You should subscribe for the full episode, but here are a few takeaways from our conversation with Gaurang Mathur.

The massive scale of Salesforce Formulas

If you’re like me, you’ve spent more time than you’d like combing through your formulas for missing parentheses and commas. That’s where this week’s guest, Gaurang Mathur, comes in. As a Senior Product Manger on the AI App Development team at Salesforce, he’s trying to make formulas a little easier for admins with Setup with Agentforce.

According to Gaurang, there are 5 billion formulas executed on Salesforce each month. They’re created, managed, and modified by 7 million admins and developers. The scale of formulas is truly massive, and they’re a fundamental building block of Salesforce. However, that means they’re difficult to work with, and that’s where the Setup with Agentforce beta comes in.

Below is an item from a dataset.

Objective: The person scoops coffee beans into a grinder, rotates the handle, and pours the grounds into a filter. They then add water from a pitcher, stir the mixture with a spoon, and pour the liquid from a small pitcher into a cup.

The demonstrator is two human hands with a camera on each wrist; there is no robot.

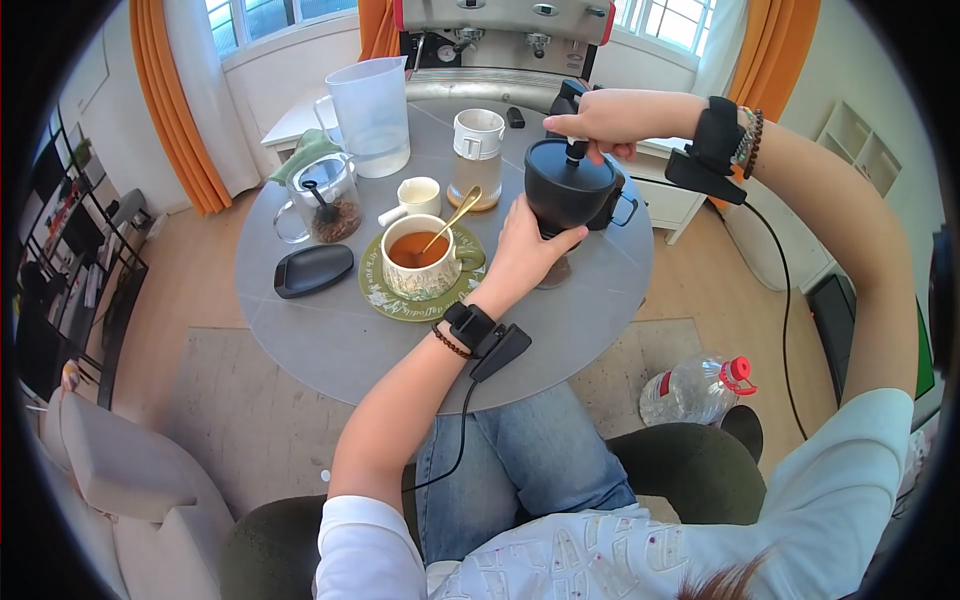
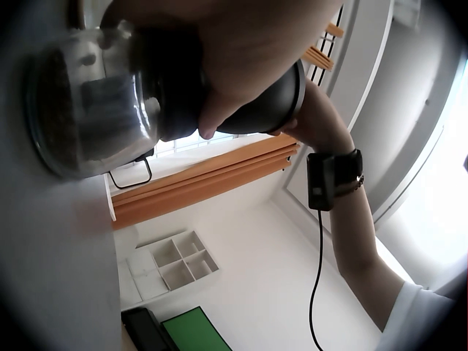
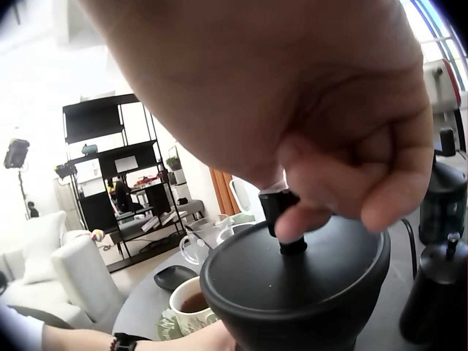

How Setup with Agentforce simplifies formulas

We know that AI is really good at summarizing, debugging, and processing large amounts of information very quickly. Setup with Agentforce lets admins harness those agentic powers to make formulas easier to work with. You can diagnose problems, change an automation, or add something new.

Gaurang sees Setup with Agentforce as a game-changer for admins working with inherited orgs. If something isn’t working or you need to make changes, you’re usually spending hours wading through formulas to sort out what’s essential and what’s just buried tech debt.

With the beta, you’ll be able to get a helping hand from an AI agent that can validate, describe, and even fix your formulas. Instead of having to figure out what does what, you can focus on making decisions and building something that works faster than ever before.

What’s next for AI in Salesforce

As far as what’s coming next, Gaurang thinks that AI will continue to amplify what we can build in Salesforce. As he points out, we’ve actually been using AI for almost a decade in things like navigation apps, recommendations, and even autocorrect. There’s no reason to be intimidated.

Looking forward, his team is looking at ways to use AI to collect feedback and make adjustments that make it even easier to work with and more powerful for users.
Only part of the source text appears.